The browser executes a new callback - mozPrintCallback - during the printing process. It can access the printing canvas context and perform "any calls that are normally done to a 2D canvas context". Once done with the rendering the printing proceeds as usual.

Mozilla sees two core benefits over the previous way of printing in the Firefox web browser:

  • The browser does not have to render every page before the printing starts
  • The output gets rasterized later in the printing process

A newly create wiki page over at Mozilla offers additional information about the current WebPrintApi implementation which is mostly interesting to web developers:

  • Points (pt) are used as metrics for printing, use of px is forbidden
  • Custom page printing is supported
  • Only one page size per PrintDocument. The size is defined in the PrintDocument constructor.
  • PrintRenderingContext is similar to CanvasRenderingContext2d.
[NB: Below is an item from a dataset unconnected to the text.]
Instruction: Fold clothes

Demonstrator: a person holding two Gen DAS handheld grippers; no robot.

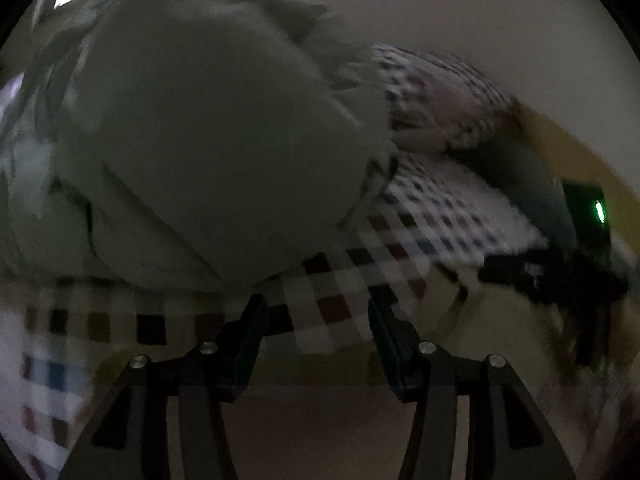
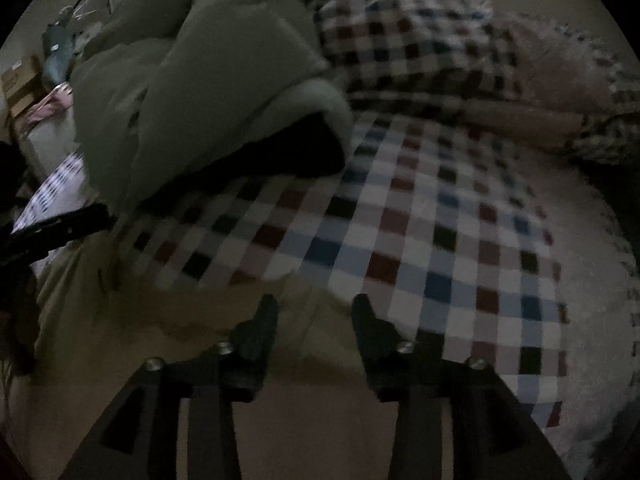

The page lists several open questions that Mozilla has not decided upon yet. This includes whether the api should support different color spaces than RGB, whether a progress view should be displayed while the pages are drawn, or how (0,0) is defined.

The printing API is an experimental feature right now, which may or may not make its way into a stable Firefox version. I can't really remember when I printed out the last documents, must have been ages ago. What are your takes on the new printing api that aims to improve quality of the output and the printing process? (via Techdows)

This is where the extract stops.